Soon after the festival was attacked, a video began circulating widely on social media showing the body of a young woman being paraded through the streets. Shani’s family was able to identify her in the footage from her dreadlocks and distinctive tattoos.
At the end of October, Shani’s mother Ricarda said she had been told by the Israeli military that a piece of skull bone belonging to her daughter had been found. Shani’s body has not yet been recovered.
In November, her boyfriend Orión turned 31 in captivity.
“Today is Orión’s birthday,” wrote family friend Gabriel De la Fuente on Facebook in Spanish, “already a month since his kidnapping, may God return you well.”
Orión is believed to have been snatched at the festival, and the Sun newspaper says it has seen threatening messages written in Arabic sent from his phone.
His friends and family join together in prayer each night at 7pm, in a WhatsApp group created to help them support each other.

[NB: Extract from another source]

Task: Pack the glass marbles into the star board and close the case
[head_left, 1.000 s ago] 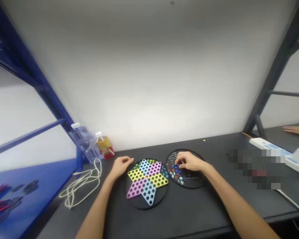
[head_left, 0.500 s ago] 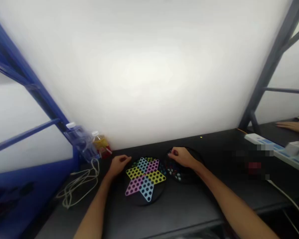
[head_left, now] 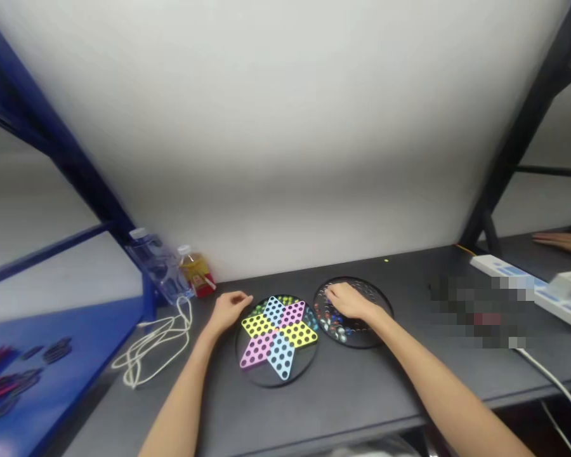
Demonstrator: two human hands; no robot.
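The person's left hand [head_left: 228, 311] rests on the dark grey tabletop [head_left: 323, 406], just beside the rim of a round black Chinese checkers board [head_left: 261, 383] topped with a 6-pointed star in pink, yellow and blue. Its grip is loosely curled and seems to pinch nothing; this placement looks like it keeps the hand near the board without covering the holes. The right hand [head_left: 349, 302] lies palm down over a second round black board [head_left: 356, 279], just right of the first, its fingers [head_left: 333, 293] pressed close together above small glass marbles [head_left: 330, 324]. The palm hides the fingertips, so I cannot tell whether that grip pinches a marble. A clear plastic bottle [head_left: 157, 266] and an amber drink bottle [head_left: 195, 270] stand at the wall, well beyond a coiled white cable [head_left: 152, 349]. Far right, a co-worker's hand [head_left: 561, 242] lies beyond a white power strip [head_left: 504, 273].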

“Only by uniting together in prayer will we provide the spiritual strength and support that your soul needs right now, wherever it may be,” writes Gabriel.
Families waiting for loved ones to come home have become a great source of support to each other, says Gil Dickmann, whose cousin Carmel Gat has been captive since 7 October.

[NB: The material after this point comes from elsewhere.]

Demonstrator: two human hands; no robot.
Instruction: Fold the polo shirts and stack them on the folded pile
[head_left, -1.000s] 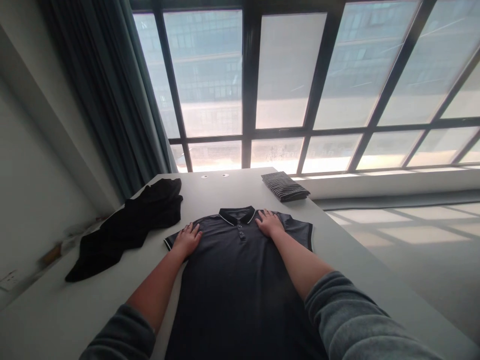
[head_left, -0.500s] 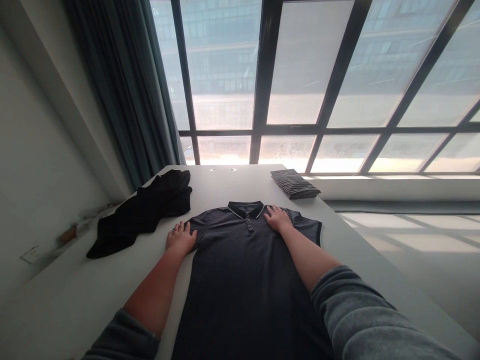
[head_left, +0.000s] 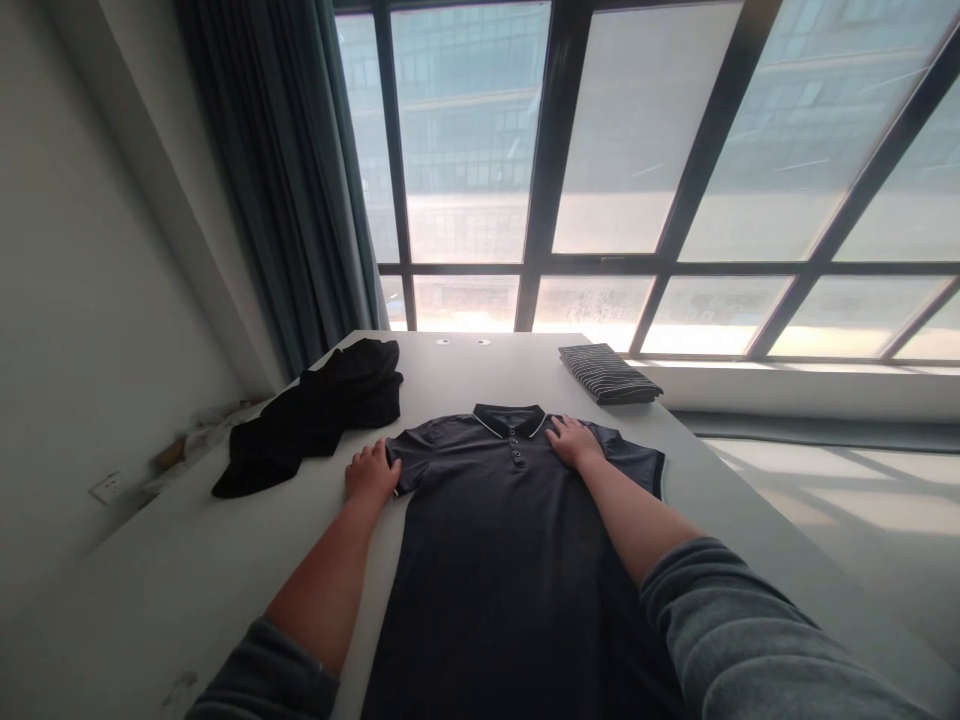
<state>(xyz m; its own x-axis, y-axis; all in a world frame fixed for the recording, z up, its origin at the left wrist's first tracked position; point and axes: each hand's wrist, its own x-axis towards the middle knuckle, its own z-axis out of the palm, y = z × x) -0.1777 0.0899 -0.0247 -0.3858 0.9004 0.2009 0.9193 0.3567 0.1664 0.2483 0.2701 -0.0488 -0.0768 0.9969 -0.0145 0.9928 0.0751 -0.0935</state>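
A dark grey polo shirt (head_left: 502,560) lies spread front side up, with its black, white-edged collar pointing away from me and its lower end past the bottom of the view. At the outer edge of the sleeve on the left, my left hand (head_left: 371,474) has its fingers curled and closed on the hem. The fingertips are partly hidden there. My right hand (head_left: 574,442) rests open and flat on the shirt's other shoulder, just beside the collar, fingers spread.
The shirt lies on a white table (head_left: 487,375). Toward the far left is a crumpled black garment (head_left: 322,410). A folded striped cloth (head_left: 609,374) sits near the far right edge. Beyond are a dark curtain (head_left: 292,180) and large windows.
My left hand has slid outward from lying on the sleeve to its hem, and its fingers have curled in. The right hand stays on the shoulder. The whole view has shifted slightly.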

“We became like a real large family of families,” he told the BBC News channel. “It feels as though, when their relatives are getting released, so are mine.”
Carmel, a 39-year-old occupational therapist from Tel Aviv, had been visiting parents in Be’eri on 7 October.
Her sister in law, Yarden Roman-Gat, was released by Hamas on Wednesday, and reunited with her husband and three-year-old daughter.
“I wasn’t even sure that she was alive until I saw her,” Gil says of Yarden.
When the 36-year-old German-Israeli, her husband and daughter were captured, they managed to break out of the gunmen’s car near the Gaza-Israel barrier, Gil explains.
The family then began to run away while being shot at. Realising she couldn’t run fast enough, Yarden gave her daughter to her husband and surrendered so that they others could make their escape.
“We were very, very happy to see her,” says Gil.
But now the ceasefire is over, Gil grows more and more scared for his cousin Carmel, who has not yet come home.
“We were very, very worried by the fact that the truce is ended,” Gil says. “I’m personally very worried for her.”
Many people whose loved ones remain hostages in Gaza have been using social media to campaign for their release, share feelings and support each other in grief.
The mother of American hostage Hersh Goldberg-Polin has been posting videos of herself talking about her son on his family’s Bring Hersh Home Facebook page.
“I wanted to share with you what happened last night when I woke up at 2:13 in the morning,” Rachel told the Facebook page’s 17,000 followers on Wednesday. “I started to think about how much pain Hersh must be in.”
According to eye witnesses Rachel spoke with, Hersh lost half of his arm after a grenade explosion before he was kidnapped.
The 23-year-old from California was seen by witnesses being loaded onto a truck with others who were taken from the Supernova festival, his family told the Los Angeles Times. He was badly injured and unconscious, the witnesses said, and his last-known phone location showed him on the border with Gaza.
“It is really important that we get him home so that he can start the process of learning how to live his life in a very different way than he ever lived it before,” says Rachel in one of her latest videos.
“It’s just another reason why we are tenaciously and tirelessly fighting for him to come home.”